*Recorded data*.
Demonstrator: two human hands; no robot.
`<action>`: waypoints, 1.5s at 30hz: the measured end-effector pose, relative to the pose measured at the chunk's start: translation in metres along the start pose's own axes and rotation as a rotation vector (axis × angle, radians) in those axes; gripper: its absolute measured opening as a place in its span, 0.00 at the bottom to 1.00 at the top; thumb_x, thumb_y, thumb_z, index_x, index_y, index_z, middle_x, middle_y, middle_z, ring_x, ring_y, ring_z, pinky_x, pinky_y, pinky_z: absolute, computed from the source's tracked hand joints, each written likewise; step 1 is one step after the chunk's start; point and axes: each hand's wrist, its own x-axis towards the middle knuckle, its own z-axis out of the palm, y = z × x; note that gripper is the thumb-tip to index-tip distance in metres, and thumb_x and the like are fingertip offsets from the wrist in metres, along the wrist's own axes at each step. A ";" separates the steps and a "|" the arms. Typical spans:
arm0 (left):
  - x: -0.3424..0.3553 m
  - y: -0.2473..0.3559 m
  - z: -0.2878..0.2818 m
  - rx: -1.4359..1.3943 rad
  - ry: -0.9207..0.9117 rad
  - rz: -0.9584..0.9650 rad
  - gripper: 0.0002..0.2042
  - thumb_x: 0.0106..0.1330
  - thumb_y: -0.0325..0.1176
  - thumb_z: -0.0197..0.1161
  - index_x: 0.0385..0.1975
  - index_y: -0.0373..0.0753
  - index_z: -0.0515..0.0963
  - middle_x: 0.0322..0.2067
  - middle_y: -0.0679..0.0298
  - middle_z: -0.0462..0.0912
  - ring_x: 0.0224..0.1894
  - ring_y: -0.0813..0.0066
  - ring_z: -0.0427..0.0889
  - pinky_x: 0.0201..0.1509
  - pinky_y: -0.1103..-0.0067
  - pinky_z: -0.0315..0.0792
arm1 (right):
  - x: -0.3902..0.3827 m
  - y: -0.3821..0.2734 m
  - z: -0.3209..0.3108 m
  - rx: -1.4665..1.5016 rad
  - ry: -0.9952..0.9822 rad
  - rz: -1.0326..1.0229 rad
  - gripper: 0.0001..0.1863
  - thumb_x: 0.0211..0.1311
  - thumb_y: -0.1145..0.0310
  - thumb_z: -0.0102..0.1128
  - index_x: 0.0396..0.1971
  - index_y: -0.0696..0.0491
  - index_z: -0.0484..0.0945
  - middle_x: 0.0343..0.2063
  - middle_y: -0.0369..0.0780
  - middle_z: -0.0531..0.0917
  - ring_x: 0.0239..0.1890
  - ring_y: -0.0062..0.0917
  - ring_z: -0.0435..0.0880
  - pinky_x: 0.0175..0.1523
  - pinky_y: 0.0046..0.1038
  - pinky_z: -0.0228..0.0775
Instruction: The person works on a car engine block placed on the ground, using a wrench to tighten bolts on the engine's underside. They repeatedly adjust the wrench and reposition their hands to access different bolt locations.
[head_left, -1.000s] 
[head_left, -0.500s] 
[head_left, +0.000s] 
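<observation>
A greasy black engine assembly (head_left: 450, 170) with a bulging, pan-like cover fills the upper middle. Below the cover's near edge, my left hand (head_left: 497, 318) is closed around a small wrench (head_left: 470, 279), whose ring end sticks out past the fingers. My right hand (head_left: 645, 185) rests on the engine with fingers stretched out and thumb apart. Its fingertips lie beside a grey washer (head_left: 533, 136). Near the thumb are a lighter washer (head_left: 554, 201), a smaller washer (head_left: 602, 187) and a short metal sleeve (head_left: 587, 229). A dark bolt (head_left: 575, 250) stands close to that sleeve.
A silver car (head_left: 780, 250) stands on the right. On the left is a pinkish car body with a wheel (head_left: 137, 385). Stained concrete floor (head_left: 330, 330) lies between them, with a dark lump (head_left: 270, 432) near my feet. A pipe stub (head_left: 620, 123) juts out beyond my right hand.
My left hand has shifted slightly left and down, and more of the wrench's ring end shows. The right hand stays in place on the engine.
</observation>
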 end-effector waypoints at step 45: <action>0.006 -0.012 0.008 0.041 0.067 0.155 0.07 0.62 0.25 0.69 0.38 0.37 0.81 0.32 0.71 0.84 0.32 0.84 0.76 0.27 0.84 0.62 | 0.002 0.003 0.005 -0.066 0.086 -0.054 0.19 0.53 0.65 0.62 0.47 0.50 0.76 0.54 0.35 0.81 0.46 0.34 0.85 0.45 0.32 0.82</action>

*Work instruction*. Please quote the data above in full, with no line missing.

*Answer area*.
Demonstrator: two human hands; no robot.
`<action>`: waypoints, 1.5s at 30hz: the measured end-effector pose, relative to the pose measured at the chunk's start: translation in metres along the start pose's own axes and rotation as a rotation vector (axis × angle, radians) in those axes; gripper: its absolute measured opening as a place in its span, 0.00 at the bottom to 1.00 at the top; thumb_x, thumb_y, thumb_z, index_x, index_y, index_z, middle_x, middle_y, middle_z, ring_x, ring_y, ring_z, pinky_x, pinky_y, pinky_z: absolute, computed from the source's tracked hand joints, each written likewise; step 1 is one step after the chunk's start; point and axes: each hand's wrist, its own x-axis towards the middle knuckle, its own z-axis out of the palm, y = z × x; note that gripper is the thumb-tip to index-tip distance in metres, and thumb_x and the like are fingertip offsets from the wrist in metres, along the wrist's own axes at each step. A ";" separates the steps and a "|" the arms. Typical spans:
arm0 (left):
  - x: -0.3424..0.3553 m
  - y: -0.2473..0.3559 m
  - z: -0.2878..0.2818 m
  - rx: -1.4359..1.3943 rad
  - ry: -0.9207..0.9117 rad
  - rz: -0.9584..0.9650 rad
  - gripper: 0.0002..0.2042
  - thumb_x: 0.0106..0.1330
  - thumb_y: -0.0325..0.1176
  - thumb_z: -0.0197..0.1161
  - index_x: 0.0385..0.1975
  - index_y: -0.0373..0.0753
  - index_z: -0.0515..0.0963
  - middle_x: 0.0322..0.2067
  - middle_y: -0.0679..0.0298
  - middle_z: -0.0462..0.0912
  - ring_x: 0.0224..0.1894
  - ring_y: -0.0813..0.0066
  - ring_z: -0.0427..0.0889
  - pinky_x: 0.0201..0.1509
  - pinky_y: -0.1103..-0.0067
  - pinky_z: -0.0315..0.0792
arm1 (right):
  - x: -0.3902..0.3827 m
  - y: -0.3821..0.2734 m
  - z: -0.3209..0.3108 m
  - rx: -1.4665..1.5016 rad
  - ry: -0.9952..0.9822 rad
  - rz: -1.0326..1.0229 rad
  - gripper: 0.0001..0.1863
  - thumb_x: 0.0211..0.1311
  - thumb_y: -0.1145..0.0310
  - thumb_z: -0.0102..0.1128
  - index_x: 0.0396..0.1971
  - index_y: -0.0696..0.0491
  - index_z: -0.0484..0.0945
  - middle_x: 0.0343..0.2063
  - middle_y: -0.0369..0.0780
  - middle_z: -0.0531..0.0917
  - ring_x: 0.0239..0.1890
  - ring_y: -0.0062..0.0917
  - ring_z: -0.0435..0.0880
  - pinky_x: 0.0175..0.1523
  - pinky_y: 0.0046..0.1038
  - pinky_z: -0.0228..0.0775
Instruction: The person works on a car engine block placed on the ground, using a wrench to tighten bolts on the engine's underside. They repeatedly adjust the wrench and reposition their hands to access different bolt locations.
[head_left, -1.000s] 
[head_left, -0.500s] 
[head_left, +0.000s] 
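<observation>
A greasy black engine assembly (head_left: 450, 170) with a bulging, pan-like cover fills the upper middle. Below the cover's near edge, my left hand (head_left: 497, 318) is closed around a small wrench (head_left: 470, 279), whose ring end sticks out past the fingers. My right hand (head_left: 645, 185) rests on the engine with fingers stretched out and thumb apart. Its fingertips lie beside a grey washer (head_left: 533, 136). Near the thumb are a lighter washer (head_left: 554, 201), a smaller washer (head_left: 602, 187) and a short metal sleeve (head_left: 587, 229). A dark bolt (head_left: 575, 250) stands close to that sleeve.
A silver car (head_left: 780, 250) stands on the right. On the left is a pinkish car body with a wheel (head_left: 137, 385). Stained concrete floor (head_left: 330, 330) lies between them, with a dark lump (head_left: 270, 432) near my feet. A pipe stub (head_left: 620, 123) juts out beyond my right hand.
My left hand has shifted slightly left and down, and more of the wrench's ring end shows. The right hand stays in place on the engine.
</observation>
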 end-effector waypoints at step 45: <action>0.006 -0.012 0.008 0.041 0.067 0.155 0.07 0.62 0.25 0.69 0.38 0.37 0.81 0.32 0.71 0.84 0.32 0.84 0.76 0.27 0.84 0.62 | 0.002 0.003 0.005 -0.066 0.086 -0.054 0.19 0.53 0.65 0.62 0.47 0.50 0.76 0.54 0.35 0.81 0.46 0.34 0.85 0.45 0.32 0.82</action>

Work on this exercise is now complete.